There are few times when I'm so excited about a new feature that I'll write about it before multiple PRs are merged in multiple repos. Typically one would wait and have the patience until everything is fully merged to master yet I can't wait to talk about this one cause it's just too damn cool.

What this new branch offers is a way to instantly reboot cloud vms whenever your application dies a horrible death. Let's say a bunch of bad packets from the wrong side of town arrive and decide to shoot your vm full of lead. In a typical linux setup that instance is probably dead, Jim. Your load balancer might start re-routing around it. In a container setup you might get the same sort of deal.

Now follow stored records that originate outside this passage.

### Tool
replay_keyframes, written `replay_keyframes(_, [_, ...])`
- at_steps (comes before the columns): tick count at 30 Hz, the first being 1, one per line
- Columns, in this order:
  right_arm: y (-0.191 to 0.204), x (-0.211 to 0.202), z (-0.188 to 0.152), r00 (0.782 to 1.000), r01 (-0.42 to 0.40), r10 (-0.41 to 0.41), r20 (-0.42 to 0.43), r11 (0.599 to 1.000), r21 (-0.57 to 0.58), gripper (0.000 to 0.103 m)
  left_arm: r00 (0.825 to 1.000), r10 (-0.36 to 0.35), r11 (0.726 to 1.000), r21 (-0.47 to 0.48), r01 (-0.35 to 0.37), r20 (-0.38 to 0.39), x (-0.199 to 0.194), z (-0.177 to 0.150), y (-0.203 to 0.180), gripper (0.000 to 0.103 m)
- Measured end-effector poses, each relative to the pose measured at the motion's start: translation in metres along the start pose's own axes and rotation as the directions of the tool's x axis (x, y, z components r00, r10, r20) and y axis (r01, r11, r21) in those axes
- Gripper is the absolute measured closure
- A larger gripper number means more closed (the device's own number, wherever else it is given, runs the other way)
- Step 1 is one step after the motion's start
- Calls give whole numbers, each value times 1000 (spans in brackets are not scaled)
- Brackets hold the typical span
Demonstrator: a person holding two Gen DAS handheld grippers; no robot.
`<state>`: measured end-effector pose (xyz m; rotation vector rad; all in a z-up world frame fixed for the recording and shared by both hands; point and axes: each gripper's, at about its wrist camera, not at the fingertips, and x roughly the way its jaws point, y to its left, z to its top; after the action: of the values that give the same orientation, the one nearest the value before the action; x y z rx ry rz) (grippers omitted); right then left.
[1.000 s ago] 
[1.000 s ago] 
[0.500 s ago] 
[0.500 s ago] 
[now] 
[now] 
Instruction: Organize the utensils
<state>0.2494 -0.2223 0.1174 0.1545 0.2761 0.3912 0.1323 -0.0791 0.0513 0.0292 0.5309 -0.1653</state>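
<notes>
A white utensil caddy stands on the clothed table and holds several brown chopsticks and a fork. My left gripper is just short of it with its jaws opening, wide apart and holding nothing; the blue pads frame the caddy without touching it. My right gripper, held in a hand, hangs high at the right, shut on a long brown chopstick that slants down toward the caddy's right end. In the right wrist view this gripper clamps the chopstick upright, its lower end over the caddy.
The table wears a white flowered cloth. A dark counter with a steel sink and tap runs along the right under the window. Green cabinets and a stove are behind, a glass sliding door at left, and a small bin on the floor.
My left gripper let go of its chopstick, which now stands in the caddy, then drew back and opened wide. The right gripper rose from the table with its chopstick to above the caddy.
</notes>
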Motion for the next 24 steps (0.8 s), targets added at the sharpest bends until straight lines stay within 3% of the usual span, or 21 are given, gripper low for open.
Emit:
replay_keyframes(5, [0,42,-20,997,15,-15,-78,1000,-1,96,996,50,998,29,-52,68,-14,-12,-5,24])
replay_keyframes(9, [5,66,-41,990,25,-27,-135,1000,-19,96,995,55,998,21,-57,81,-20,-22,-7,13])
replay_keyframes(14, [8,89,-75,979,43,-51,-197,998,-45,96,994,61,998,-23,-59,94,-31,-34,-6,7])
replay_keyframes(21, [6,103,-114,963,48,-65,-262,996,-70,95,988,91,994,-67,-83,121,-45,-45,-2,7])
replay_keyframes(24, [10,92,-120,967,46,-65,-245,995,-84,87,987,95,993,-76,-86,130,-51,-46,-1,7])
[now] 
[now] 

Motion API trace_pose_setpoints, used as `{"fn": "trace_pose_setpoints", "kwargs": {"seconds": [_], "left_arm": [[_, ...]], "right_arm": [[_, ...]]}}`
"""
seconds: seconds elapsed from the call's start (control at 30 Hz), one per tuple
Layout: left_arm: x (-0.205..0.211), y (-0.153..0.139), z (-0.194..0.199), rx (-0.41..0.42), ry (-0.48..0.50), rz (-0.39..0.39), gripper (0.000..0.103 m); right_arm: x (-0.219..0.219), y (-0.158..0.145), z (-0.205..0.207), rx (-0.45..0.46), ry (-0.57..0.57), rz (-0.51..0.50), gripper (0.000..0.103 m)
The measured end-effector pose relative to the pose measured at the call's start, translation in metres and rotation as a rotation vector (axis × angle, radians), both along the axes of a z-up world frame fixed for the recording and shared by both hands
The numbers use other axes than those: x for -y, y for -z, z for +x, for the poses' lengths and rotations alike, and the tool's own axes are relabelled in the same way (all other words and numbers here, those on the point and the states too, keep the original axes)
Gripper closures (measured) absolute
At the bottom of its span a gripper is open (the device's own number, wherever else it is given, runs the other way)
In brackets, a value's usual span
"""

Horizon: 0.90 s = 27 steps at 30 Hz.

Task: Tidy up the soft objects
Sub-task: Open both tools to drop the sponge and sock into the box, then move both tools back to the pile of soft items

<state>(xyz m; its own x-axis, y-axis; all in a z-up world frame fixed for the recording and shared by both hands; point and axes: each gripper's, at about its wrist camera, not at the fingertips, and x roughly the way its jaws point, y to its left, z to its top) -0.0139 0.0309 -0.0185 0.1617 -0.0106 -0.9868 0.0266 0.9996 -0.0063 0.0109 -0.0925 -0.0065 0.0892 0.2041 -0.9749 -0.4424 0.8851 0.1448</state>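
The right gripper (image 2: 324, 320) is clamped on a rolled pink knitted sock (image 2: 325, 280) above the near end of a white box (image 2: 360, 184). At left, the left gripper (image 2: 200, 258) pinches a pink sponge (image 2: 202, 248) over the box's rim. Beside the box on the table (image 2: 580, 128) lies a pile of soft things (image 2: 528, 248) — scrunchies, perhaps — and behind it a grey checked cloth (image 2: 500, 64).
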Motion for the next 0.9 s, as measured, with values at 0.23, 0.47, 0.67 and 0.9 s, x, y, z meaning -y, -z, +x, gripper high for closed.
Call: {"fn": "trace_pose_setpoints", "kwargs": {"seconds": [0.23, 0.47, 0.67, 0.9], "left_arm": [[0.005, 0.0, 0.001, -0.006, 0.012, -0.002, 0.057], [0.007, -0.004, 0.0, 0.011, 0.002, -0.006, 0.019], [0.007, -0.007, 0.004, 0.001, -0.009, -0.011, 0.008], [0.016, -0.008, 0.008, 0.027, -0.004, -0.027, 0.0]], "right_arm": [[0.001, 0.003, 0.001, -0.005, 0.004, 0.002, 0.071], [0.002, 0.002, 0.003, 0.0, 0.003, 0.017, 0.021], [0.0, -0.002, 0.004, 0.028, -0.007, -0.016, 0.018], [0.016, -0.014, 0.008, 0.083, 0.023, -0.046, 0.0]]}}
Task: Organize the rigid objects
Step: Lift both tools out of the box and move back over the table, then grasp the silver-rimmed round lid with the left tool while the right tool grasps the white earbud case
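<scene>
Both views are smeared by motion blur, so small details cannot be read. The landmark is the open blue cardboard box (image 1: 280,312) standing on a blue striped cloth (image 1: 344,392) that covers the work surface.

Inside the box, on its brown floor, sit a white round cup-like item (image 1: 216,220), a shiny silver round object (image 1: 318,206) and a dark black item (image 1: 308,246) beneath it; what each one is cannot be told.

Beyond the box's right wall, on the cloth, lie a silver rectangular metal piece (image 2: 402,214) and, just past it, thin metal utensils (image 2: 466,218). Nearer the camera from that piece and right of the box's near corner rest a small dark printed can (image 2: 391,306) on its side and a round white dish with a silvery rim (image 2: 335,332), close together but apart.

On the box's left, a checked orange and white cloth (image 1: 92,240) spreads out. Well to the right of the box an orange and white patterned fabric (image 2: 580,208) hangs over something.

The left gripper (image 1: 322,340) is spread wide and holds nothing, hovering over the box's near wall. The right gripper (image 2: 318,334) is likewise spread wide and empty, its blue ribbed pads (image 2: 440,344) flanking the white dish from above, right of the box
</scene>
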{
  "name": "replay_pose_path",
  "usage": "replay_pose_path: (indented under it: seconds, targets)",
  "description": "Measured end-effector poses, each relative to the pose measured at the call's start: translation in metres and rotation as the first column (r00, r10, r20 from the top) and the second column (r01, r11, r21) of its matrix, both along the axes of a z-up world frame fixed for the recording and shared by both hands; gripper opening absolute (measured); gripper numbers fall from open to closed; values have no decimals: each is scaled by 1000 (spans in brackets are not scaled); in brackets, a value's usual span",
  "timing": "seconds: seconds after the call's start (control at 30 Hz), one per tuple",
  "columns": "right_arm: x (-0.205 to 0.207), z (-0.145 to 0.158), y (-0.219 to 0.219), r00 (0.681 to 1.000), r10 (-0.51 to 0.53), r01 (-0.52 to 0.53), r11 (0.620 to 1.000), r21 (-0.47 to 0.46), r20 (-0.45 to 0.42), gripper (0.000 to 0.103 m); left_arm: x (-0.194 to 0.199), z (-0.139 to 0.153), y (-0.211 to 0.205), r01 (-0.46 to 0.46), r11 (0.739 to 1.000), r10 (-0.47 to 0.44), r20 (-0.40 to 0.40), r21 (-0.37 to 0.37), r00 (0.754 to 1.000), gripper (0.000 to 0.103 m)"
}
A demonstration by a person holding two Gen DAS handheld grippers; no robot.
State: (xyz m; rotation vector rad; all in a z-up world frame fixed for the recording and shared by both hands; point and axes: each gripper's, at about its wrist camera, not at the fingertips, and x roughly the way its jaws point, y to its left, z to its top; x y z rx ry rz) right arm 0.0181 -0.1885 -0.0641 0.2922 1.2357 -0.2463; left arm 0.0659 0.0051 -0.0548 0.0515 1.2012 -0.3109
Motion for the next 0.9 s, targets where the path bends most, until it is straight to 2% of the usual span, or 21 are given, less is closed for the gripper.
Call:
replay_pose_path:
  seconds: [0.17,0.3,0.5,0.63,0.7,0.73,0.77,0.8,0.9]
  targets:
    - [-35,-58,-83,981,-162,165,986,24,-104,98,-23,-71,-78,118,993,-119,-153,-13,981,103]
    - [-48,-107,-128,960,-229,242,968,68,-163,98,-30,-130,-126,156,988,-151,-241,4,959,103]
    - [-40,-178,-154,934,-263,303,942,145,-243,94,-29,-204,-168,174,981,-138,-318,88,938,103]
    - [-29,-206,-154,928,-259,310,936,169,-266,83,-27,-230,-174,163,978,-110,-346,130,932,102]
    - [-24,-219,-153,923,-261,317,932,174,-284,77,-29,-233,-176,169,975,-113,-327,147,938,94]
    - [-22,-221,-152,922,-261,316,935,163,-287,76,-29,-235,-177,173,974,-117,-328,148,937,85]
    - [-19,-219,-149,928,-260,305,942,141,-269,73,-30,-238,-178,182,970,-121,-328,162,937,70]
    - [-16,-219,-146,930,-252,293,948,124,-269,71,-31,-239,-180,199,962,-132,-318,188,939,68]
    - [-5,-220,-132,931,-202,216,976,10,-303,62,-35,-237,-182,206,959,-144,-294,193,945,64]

Sure, if it was just the process that died systemd might be configured to restart on failure but the whole box?

However, what if you weren't running a full blown linux as your base vm? What if your base vm was only a single application that your vm booted straight into and your application was re-spawned in seconds as if it was a process instead of a vm?

Enter the unikernel.

With this new branch you can literally kill the vm with a halt instruction and not only is your webserver alive again within seconds but it comes with a brand new memory layout.

I wasn't even thinking about this when this branch was opened but this is where the pull request turned from a 'nice to have' into a 'very interesting'. From an attackers perspective memory layout is everything. The ability to map out a program's memory layout is what makes almost all modern exploits work. ASLR (address space layout randomization) is one amongst many mitigations to deal with this.

So what happens if you get hit with a new memory layout on each and every HTTP request? This makes attacking the application *hard*. It's one thing if you are attaching gdb locally but on a remote system?

I consider this to be a 'killer' feature for unikernels in the cloud (and elsewhere).

So enough with the theory - let's get to the code...

If you're coming from the future then you can probably skip the next few steps but if you are reading this in January 2020 then please follow along.

Like I said none of this is merged yet so if you want to play on your own box you'll need to clone the Nanos repo and checkout this branch.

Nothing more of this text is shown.